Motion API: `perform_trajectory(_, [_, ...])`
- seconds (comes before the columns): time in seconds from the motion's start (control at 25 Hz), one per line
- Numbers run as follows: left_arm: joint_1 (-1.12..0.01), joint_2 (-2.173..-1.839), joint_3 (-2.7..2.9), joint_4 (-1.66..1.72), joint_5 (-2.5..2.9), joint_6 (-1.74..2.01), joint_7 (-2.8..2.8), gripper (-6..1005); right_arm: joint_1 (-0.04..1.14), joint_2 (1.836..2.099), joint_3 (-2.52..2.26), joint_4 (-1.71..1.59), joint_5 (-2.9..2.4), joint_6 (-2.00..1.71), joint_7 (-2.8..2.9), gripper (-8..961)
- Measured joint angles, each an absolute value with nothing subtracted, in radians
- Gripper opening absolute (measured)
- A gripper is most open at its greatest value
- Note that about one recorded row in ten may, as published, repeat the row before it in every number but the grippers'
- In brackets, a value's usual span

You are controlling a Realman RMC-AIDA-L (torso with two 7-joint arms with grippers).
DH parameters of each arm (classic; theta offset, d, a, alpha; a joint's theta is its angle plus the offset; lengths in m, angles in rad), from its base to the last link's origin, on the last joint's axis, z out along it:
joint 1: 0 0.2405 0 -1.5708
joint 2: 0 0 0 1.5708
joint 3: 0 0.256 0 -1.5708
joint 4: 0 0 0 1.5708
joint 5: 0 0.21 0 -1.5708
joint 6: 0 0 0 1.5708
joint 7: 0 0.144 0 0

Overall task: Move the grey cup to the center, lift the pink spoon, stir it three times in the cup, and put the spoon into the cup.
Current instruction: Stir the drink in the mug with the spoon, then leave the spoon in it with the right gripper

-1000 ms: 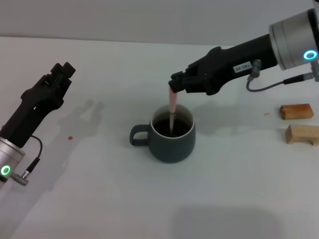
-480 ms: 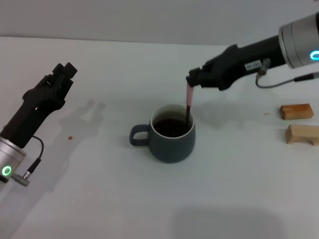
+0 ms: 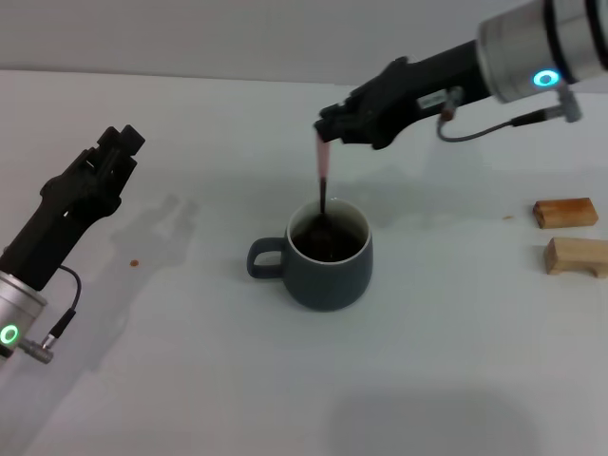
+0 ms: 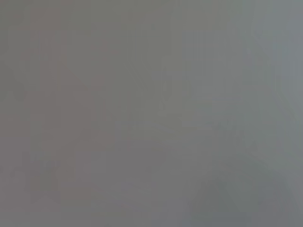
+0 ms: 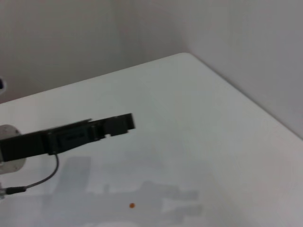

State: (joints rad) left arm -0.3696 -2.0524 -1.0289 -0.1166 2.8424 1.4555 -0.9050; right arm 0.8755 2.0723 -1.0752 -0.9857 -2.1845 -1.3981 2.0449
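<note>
The grey cup (image 3: 329, 259) stands mid-table in the head view, handle toward the left, dark liquid inside. The pink spoon (image 3: 324, 180) hangs nearly upright above it, its lower end dipping into the liquid near the far side of the cup. My right gripper (image 3: 328, 132) is shut on the top of the spoon's pink handle, above and behind the cup. My left gripper (image 3: 122, 142) is held off to the left, away from the cup, and also shows in the right wrist view as a dark bar, the left gripper (image 5: 124, 123).
Two small wooden blocks (image 3: 570, 234) lie at the right edge of the white table (image 3: 190, 380). A small brown speck (image 3: 134, 263) marks the table at left. The left wrist view shows only a blank grey surface.
My right gripper has swung the spoon from the cup's right rim back toward the left and far side, lifting slightly. The cup and left arm have stayed put.
</note>
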Motion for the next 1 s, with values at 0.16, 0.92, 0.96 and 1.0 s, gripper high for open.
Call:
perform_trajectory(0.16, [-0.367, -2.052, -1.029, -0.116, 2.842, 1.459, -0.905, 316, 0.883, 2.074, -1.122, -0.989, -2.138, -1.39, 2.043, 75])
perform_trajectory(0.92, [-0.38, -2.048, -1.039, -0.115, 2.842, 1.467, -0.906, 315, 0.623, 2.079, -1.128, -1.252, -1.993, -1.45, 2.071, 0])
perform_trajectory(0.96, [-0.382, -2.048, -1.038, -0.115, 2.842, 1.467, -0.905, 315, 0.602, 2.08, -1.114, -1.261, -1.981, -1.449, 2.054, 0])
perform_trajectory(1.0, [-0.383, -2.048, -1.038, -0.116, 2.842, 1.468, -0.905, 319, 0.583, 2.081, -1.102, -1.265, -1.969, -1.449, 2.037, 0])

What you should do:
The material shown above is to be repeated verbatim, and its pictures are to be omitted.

Response area:
Motion API: `perform_trajectory(_, [_, ...])`
- seconds (comes before the columns): time in seconds from the motion's start (control at 25 Hz), one per line
- Numbers run as follows: left_arm: joint_1 (-1.12..0.01), joint_2 (-2.173..-1.839), joint_3 (-2.7..2.9), joint_4 (-1.66..1.72), joint_5 (-2.5..2.9), joint_6 (-1.74..2.01), joint_7 (-2.8..2.8), gripper (-6..1005); right_arm: joint_1 (-0.04..1.14), joint_2 (1.836..2.099), joint_3 (-2.52..2.26), joint_4 (-1.71..1.59), joint_5 (-2.9..2.4), joint_6 (-2.00..1.71), joint_7 (-2.8..2.9), gripper (-8..961)
- Measured joint angles, each an absolute value with nothing subtracted, in radians
- Gripper opening absolute (measured)
- A gripper is most open at its greatest value
- Note that about one recorded row in ten may, as published, repeat the row before it in every number but the grippers'
- In brackets, a value's usual span

You are controlling a Realman RMC-AIDA-L (torso with two 7-joint arms with grippers).
DH parameters of each arm (classic; theta offset, d, a, alpha; a joint's theta is its angle plus the offset; lengths in m, angles in rad), from its base to the last link's origin, on the last joint's axis, z out along it:
joint 1: 0 0.2405 0 -1.5708
joint 2: 0 0 0 1.5708
joint 3: 0 0.256 0 -1.5708
joint 4: 0 0 0 1.5708
joint 5: 0 0.21 0 -1.5708
joint 6: 0 0 0 1.5708
joint 7: 0 0.144 0 0

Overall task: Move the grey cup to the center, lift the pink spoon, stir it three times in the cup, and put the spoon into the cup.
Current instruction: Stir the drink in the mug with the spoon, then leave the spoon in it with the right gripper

-1000 ms: 
-480 ms: 
+0 ms: 
+0 ms: 
+0 ms: 

State: (joints rad) left arm -0.3696 -2.0524 -1.0289 -0.1166 2.8424 1.4555 -0.9050; right arm 0.8755 2.0723 -1.0752 -0.9857 -2.1845 -1.3981 2.0449
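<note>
The grey cup (image 3: 329, 259) stands mid-table in the head view, handle toward the left, dark liquid inside. The pink spoon (image 3: 324, 180) hangs nearly upright above it, its lower end dipping into the liquid near the far side of the cup. My right gripper (image 3: 328, 132) is shut on the top of the spoon's pink handle, above and behind the cup. My left gripper (image 3: 122, 142) is held off to the left, away from the cup, and also shows in the right wrist view as a dark bar, the left gripper (image 5: 124, 123).
Two small wooden blocks (image 3: 570, 234) lie at the right edge of the white table (image 3: 190, 380). A small brown speck (image 3: 134, 263) marks the table at left. The left wrist view shows only a blank grey surface.
My right gripper has swung the spoon from the cup's right rim back toward the left and far side, lifting slightly. The cup and left arm have stayed put.
</note>
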Motion for the next 1 s, with values at 0.16, 0.92, 0.96 and 1.0 s, gripper high for open.
Call:
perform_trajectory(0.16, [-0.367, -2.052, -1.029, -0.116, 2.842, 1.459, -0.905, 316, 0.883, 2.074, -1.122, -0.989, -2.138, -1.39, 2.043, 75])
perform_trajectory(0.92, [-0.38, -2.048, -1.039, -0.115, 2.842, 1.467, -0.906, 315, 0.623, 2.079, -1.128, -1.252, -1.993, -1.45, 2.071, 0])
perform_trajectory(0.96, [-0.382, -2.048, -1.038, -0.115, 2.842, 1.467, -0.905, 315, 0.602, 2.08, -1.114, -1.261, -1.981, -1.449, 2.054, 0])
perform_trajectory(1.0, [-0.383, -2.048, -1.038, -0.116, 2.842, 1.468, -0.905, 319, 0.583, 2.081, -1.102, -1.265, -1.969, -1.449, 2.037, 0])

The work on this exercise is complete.